Mr. Peters called the meeting to order at 9:33. Those attending in person and virtually (*) were:

NVSWCD Directors and Associate Directors

Jerry Peters, Director-Chairman

Scott Cameron, Director-Vice Chairman

Chris Koerner, Director-Secretary/Treasurer

Monica Billger, Director*

Adria Bordas, Director-Extension

Johna Gagnon, Associate Director

Diane Hoffman, Associate Director*

John Peterson, Associate Director

Asad Rouhi, Associate Director


Cooperating Agency Representatives

Linda Barfield, FFX DPWES/SWP

Debbie Cross, Virginia DCR

Casey Iames, USDA-NRCS

Matt Meyers, FFX OEEC



Dana Barakat *

Rhonda Bitterli*

Emilie Brundage

David Bulova

David Feld

Jennifer Galloway

Mary Ellen Flynn*


NVSWCD Staff Members

Willie Woode, Executive Director

Scott Baron, Urban Conservation Specialist*

Stacey Evers, Urban Agriculture Specialist

Judy Fraser, Urban Conservation Specialist

Heather Hunter-Nickels, Ag. Water Qual. & Cons. Specialist

Don Lacquement, Urban Conservation Engineer

Ashley Palmer, Communications & Education Specialist

Dan Schwartz, Soil Scientist

Heather Shackley, Operations Manager

Sophia Wood, Urban Conservation Specialist


*Participated Remotely

Welcome and Introductions

Mr. Peters welcomed all to the meeting and noted there was a quorum with four members of the board present. 

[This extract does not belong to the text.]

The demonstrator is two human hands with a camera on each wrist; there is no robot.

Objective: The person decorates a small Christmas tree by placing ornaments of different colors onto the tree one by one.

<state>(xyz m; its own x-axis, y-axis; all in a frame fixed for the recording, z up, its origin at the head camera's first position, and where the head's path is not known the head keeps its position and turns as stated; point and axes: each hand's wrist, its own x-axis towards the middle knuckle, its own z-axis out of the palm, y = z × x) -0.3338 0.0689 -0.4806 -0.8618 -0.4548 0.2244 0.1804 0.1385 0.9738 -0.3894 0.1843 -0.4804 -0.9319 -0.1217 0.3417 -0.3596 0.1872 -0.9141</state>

He noted that Ms. Billger was unable to attend the meeting in person and would be observing by telephone but not voting.

Proclamation Presentation to John Peterson

David Bulova, Virginia House of Delegates, 11th District

Delegate Bulova attended today’s meeting to recognize Mr. Peterson’s service to the Northern Virginia Soil and Water Conservation District (NVSWCD).  He presented Mr. Peterson with a resolution from the Virginia House of Delegates on the occasion of Mr. Peterson’s retirement as a district director.  Mr. Bulova read the resolution aloud and outlined Mr. Peterson’s many contributions to environmental conservation at the local, state, and national level.

Mr. Peterson expressed his gratitude to Delegate Bulova, to his fellow board members, to the staff and to the three district Executive Directors with whom he has worked, noting that any accomplishments he is credited with have been because of these partnerships.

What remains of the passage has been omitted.